One weird thing, though, is that since the answers are blog entries, people can actually comment on them…and of course, the denialists are out in force. It’s useful to see that the accusations aren’t straw men at all, because there are people actively arguing them right there.

Comments

  1. #1 Mark Plus
    May 31, 2007

    I wonder how many global warming denialists think that humanity will exert complete dominion over Earth some day, like an advanced civilization from a science fiction story, so that we’ll have the abilty to control the weather & climate. In that event you’d think they’d want to thank the climate change scientists for discovering one of the climate control buttons.

  2. #2 Dunc
    May 31, 2007

    I wonder how many global warming denialists think that humanity will exert complete dominion over Earth some day

    Many of them seem to think that already… Witness the recent vogue for proposing ludicrous geo-engineering schemes to deal with the problem which doesn’t exist, isn’t our fault, is actually a good thing, and which we can’t do anything about without destroying the economy. Because obviously our knowledge of climateology is far too crude to even identify the major forcings in opertation at the moment, but is perfectly good enough to enable us to re-engineer the entire system to suit our wishes.

    Also note that while detailed numerical models of complex phenomina based on hard observational science are inherently unreliable, simple economic models based on the hand-waving assertions of 18th century aristoracts are perfect.

    Hmmm… Still need to get the snark quotient up a bit… 😉

  3. #3 Who Cares
    May 31, 2007

    Thanks for the page. Just happened that one of the people I work with said something about climate change not being the result of human action.

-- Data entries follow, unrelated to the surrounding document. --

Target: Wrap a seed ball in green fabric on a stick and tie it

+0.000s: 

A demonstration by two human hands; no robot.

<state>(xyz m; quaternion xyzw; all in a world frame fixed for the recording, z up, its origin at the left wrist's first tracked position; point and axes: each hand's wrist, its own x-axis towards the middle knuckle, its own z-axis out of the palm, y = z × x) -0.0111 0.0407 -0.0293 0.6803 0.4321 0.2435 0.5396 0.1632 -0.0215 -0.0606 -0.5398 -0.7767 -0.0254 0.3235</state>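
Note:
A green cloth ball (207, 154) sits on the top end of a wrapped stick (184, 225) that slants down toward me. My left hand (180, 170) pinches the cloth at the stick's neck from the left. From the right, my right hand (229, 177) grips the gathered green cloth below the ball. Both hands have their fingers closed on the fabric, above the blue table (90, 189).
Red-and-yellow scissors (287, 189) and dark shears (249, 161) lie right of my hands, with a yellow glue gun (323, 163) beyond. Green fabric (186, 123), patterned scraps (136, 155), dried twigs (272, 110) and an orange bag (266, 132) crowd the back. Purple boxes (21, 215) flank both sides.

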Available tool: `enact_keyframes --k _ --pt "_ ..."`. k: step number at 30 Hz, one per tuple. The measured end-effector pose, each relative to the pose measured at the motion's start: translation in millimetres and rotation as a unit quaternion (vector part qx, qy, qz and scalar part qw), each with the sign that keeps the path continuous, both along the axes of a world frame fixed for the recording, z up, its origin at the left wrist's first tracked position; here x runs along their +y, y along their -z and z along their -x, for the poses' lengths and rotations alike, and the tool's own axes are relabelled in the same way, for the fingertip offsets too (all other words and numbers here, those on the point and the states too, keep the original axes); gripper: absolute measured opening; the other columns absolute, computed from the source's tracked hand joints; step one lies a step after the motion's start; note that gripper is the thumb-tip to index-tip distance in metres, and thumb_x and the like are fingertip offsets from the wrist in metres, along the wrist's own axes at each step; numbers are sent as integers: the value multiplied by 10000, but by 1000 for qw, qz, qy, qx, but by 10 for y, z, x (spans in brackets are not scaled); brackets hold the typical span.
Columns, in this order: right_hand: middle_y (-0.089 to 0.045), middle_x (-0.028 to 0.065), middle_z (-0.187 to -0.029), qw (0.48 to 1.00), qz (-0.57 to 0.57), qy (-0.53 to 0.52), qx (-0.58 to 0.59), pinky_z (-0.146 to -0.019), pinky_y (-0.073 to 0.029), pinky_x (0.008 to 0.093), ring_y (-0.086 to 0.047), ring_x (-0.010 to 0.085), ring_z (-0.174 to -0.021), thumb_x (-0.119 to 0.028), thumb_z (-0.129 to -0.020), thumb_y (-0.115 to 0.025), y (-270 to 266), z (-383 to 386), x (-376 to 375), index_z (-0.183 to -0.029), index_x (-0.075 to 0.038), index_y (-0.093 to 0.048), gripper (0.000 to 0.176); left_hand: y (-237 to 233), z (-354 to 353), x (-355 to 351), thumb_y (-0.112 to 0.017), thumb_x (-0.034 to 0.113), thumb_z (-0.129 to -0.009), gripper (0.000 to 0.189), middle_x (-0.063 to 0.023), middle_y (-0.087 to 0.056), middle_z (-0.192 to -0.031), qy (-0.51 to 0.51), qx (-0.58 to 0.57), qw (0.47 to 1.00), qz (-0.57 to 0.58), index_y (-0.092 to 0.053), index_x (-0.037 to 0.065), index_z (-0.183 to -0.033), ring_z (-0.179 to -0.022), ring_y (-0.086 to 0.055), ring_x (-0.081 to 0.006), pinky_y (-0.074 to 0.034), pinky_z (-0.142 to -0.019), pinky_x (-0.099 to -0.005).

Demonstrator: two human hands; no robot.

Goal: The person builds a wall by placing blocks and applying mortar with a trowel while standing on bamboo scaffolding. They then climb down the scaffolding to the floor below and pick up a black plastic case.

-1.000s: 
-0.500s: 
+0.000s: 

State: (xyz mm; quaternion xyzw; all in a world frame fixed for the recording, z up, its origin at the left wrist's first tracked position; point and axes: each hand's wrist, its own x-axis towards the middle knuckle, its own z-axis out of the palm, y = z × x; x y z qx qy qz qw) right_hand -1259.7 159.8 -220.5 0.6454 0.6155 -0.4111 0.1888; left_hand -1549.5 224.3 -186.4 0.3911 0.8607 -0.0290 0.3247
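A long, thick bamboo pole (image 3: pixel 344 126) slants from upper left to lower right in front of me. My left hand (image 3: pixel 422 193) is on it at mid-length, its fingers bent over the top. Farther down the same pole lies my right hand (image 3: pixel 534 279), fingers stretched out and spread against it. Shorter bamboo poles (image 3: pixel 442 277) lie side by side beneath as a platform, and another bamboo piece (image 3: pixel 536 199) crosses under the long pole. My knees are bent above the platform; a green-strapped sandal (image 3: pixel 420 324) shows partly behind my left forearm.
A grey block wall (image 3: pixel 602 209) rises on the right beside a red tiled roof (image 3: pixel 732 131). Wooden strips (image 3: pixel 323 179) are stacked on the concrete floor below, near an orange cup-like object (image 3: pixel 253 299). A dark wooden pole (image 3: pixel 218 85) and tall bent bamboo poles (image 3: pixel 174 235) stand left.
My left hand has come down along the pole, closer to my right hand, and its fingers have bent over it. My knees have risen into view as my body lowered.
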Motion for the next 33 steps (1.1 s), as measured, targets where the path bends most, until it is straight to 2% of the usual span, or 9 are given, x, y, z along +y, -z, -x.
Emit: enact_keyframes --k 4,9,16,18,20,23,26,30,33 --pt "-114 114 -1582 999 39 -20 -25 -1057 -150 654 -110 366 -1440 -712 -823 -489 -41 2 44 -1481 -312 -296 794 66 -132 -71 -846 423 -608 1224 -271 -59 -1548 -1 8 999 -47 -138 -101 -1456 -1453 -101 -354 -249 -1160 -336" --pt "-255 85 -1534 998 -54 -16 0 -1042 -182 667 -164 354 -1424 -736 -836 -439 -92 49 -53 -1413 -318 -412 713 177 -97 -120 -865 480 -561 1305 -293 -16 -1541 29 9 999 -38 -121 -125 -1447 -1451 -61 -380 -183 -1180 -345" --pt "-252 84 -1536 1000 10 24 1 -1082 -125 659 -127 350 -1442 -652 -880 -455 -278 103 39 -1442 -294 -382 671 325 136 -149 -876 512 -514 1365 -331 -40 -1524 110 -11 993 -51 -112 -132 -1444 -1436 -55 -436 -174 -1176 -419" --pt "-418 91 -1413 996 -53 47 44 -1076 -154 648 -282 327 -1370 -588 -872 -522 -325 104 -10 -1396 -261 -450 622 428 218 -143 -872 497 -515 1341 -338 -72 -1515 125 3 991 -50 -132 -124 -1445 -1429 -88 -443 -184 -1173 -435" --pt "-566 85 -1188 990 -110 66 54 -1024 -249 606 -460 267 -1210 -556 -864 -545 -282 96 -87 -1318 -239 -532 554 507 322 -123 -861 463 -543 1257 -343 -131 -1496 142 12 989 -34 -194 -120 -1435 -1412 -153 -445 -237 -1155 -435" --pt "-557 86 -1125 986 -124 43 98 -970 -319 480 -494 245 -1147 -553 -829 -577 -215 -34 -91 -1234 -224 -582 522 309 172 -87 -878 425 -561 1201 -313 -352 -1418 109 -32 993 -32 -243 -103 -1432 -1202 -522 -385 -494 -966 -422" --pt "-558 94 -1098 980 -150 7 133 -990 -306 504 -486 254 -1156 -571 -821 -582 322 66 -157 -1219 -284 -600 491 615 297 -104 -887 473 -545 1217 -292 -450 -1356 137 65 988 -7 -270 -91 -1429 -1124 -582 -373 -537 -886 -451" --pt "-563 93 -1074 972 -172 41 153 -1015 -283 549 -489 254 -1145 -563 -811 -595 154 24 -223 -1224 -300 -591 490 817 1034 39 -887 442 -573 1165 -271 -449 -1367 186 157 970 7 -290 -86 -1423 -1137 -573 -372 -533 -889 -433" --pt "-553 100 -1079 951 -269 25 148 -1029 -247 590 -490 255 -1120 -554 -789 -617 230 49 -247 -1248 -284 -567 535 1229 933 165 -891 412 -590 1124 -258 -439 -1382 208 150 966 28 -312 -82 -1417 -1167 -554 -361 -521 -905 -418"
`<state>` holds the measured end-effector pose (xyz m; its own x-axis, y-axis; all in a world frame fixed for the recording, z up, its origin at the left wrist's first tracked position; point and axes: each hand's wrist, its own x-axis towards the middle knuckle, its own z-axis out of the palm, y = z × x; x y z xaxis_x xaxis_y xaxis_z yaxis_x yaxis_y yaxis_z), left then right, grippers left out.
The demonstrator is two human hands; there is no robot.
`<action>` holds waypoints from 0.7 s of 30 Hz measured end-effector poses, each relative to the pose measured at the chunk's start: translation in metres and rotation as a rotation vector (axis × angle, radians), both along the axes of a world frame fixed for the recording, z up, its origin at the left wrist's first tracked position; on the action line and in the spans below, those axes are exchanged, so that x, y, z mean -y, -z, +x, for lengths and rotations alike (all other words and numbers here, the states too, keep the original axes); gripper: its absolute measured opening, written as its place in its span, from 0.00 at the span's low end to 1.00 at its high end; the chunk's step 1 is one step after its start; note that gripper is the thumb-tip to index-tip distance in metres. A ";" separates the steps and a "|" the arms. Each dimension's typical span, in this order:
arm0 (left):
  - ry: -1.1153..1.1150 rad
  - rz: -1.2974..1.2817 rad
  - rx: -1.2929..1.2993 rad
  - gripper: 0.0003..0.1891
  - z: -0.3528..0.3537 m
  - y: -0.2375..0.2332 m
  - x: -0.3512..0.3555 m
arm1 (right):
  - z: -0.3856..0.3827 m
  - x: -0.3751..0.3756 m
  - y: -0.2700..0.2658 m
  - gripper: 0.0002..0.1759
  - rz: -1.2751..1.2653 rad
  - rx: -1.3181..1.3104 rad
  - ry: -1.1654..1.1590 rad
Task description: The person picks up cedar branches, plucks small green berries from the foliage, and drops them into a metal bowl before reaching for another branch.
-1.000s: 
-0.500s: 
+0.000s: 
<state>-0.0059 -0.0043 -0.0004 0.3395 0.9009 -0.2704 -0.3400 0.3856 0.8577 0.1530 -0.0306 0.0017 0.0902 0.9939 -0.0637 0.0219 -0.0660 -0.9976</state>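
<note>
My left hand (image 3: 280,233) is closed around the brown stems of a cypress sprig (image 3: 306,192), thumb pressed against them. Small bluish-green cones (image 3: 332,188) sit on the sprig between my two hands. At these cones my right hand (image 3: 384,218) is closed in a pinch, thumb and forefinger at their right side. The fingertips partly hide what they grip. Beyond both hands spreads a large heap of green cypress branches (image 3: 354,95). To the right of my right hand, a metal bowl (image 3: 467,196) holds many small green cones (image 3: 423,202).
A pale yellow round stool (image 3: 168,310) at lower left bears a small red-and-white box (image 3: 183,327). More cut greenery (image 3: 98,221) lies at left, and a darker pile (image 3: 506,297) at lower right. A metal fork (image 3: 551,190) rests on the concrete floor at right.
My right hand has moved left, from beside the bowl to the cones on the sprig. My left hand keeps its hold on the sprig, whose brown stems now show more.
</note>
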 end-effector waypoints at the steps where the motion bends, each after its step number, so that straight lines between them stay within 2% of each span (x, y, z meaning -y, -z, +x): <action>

This should give me decent ammunition to get him to think a bit more about it (doubt my debating skill are good enough to do more).

  4. #4 Mike
    May 31, 2007

    New Scientist have just produced a similar special:

    http://environment.newscientist.com/channel/earth/dn11462

  5. #5 Carlie
    May 31, 2007

    Just this morning on NPR I heard a NASA spokesperson trying to carefully dance around the idea of climate change, and he actually made the argument that even though the earth is warming up, who says that this climate is optimal and who are we to decide that the climate has to stay this way for future generations, because they might want something different?

    Thank goodness I was already pulling into my (almost empty) parking lot, or I might have wrecked the car.

  6. #6 wÒÓ?
    May 31, 2007
  7. #7 wÒÓ?
    May 31, 2007
  8. #8 Nerull
    May 31, 2007

    That wasn’t a spokesperson, that was NASA Administrator Michael Griffin.

  9. #9 Bronze Dog
    May 31, 2007

    Ignore the immature troll stealing my name. Or roast him. I don’t care. Just make sure whatever you do is pleasant.

  10. #10 Dave Eaton
    May 31, 2007

    I am not a AGW denialist. I need to state this up front because I usually get mistaken for one when I point out that no political mechanism exists to mitigate AGWs effects.

    Specifically, the imposition of any measure that is going to cause serious economic pain (which I suspect will be necessary if one is to stave off AGW’s effects) gives an automatic opening to a rival party to make hay by offering to repeal it.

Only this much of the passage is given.